House Made of Dawn is also known for its fragmented, stream-of-consciousness narrative style, its inclusion of multiple voices, and its use of flashbacks, all of which have earned Momaday favorable comparisons with American novelist William Faulkner. Momaday's second novel,
The Ancient Child (1989), similarly concerns a Kiowa man alienated from his heritage. Occasionally classified as a post-Symbolist, Momaday is additionally known for the verse collections
Angle of Geese, and Other Poems (1974) and
The Gourd Dancer (1976). Oral traditions and Kiowa customs are central to these volumes, which feature prose poems, syllabic verse, and Native chants, and often focus on philosophical issues regarding nature, identity, death, knowledge, and current events.
In the Presence of the Sun (1993) contains short stories and, among other poems, a sequence concerning the legendary outlaw Billy the Kid, a prominent figure in Momaday's artwork and his
The Ancient Child.
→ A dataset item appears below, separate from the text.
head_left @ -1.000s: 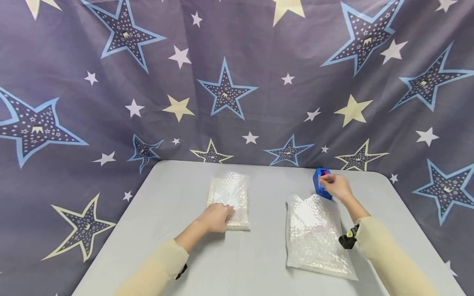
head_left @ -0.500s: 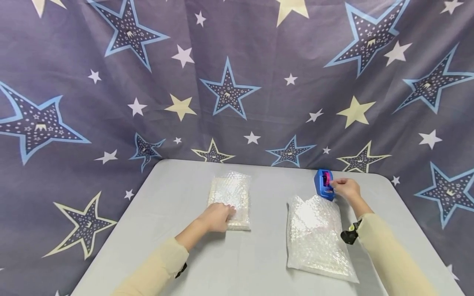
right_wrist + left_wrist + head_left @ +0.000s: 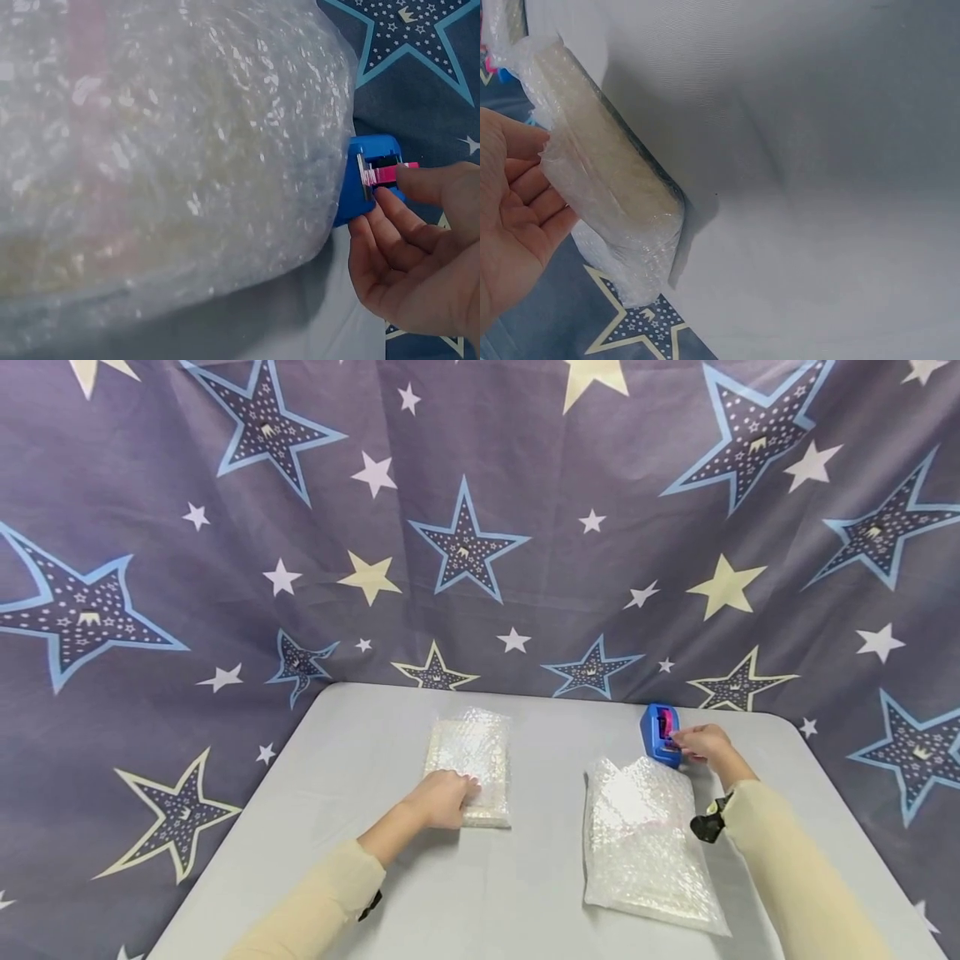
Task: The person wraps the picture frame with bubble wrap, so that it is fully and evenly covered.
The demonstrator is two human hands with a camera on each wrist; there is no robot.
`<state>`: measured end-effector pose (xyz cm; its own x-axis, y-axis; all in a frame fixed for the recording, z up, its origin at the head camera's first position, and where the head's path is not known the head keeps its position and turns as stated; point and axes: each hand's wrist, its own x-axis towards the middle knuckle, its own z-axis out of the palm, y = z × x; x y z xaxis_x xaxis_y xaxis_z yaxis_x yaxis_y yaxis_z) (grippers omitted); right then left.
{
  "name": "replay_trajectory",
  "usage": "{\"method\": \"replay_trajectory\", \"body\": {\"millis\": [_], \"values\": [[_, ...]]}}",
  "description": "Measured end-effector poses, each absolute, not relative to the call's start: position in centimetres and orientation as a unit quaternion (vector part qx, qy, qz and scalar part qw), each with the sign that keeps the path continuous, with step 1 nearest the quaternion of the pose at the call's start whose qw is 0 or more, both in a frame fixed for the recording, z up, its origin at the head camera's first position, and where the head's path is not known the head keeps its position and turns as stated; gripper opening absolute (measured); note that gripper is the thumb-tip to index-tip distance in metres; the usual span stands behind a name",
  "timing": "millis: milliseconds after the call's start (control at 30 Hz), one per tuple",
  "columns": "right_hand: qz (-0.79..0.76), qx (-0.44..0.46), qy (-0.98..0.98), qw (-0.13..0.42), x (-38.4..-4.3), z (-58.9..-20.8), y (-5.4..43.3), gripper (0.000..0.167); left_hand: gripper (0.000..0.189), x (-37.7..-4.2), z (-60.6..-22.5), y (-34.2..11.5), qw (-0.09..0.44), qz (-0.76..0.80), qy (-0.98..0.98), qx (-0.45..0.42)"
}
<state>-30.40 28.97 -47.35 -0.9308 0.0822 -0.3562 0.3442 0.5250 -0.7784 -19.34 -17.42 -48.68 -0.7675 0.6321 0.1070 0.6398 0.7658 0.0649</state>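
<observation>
On the left of the table lies a flat cream-coloured rectangular item in bubble wrap, a small package (image 3: 474, 745), its loose wrap at the far end. My left hand (image 3: 442, 797) holds it at the near end, thumb and curled fingertips on the wrap in the left wrist view. At the back right stands a blue tape dispenser (image 3: 654, 737) with a pink roll inside. My right hand (image 3: 708, 747) is at its cutter end. In the right wrist view, thumb and index finger (image 3: 394, 210) pinch the pink tape (image 3: 386, 175) beside the metal cutter (image 3: 364, 175).
A larger bubble-wrapped package (image 3: 648, 852), crossed by a pinkish band, lies in front of the dispenser. Both rest on the pale table (image 3: 525, 893). A star-patterned curtain (image 3: 525, 510) hangs behind the table's far edge.
My right hand was over the dispenser, then moved right and slightly down to its cutter end, uncovering the pink roll. My left hand has stayed on the small package.
</observation>
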Motion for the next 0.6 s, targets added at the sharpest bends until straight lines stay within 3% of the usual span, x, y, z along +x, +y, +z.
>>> {"method": "replay_trajectory", "body": {"millis": [133,333,600], "values": [[-0.467,0.136,0.864,0.130,-30.4,-47.7,28.7,0.043,0.013,-19.5,-48.9,-17.3,0.031,-0.034,-0.941,-0.335],[-0.459,0.164,0.870,0.080,-30.1,-48.5,28.1,0.036,0.022,-19.6,-48.9,-17.4,0.037,-0.023,-0.942,-0.333],[-0.491,0.172,0.851,0.074,-30.1,-48.3,27.8,0.037,0.010,-19.6,-48.7,-17.5,0.049,-0.029,-0.937,-0.343]]}}
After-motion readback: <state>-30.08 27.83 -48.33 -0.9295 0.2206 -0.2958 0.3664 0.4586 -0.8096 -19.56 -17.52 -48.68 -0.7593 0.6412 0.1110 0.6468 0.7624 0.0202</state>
Acknowledging his focus on Kiowa history and culture in his writings, Momaday has asserted: "I think that my work proceeds from the American Indian oral tradition, and I think it sustains that tradition and carries it along. And vice versa. And my writing is also of a piece. I've written several books, but to me they are all part of the same story. And I like to repeat myself, if you will, from book to book, in the way that Faulkner did—in an even more obvious way, perhaps. My purpose is to carry on what was begun a long time ago; there's no end to it that I can see."
Critical Reception
Consistently praised for his exploration of Kiowa concerns and traditions, Momaday is a seminal figure in both mainstream American and Native literature. His House Made of Dawn and The Way to Rainy Mountain are frequently taught in literature courses, and critics note that his works are of relevance and importance to Natives and non-Natives alike. In particular, his early poetry is frequently hailed as among the most significant of the century. Howard Meredith has observed: "His art … provides a glimpse of the depths of existence that extends cultural perspectives to understand better the living universe."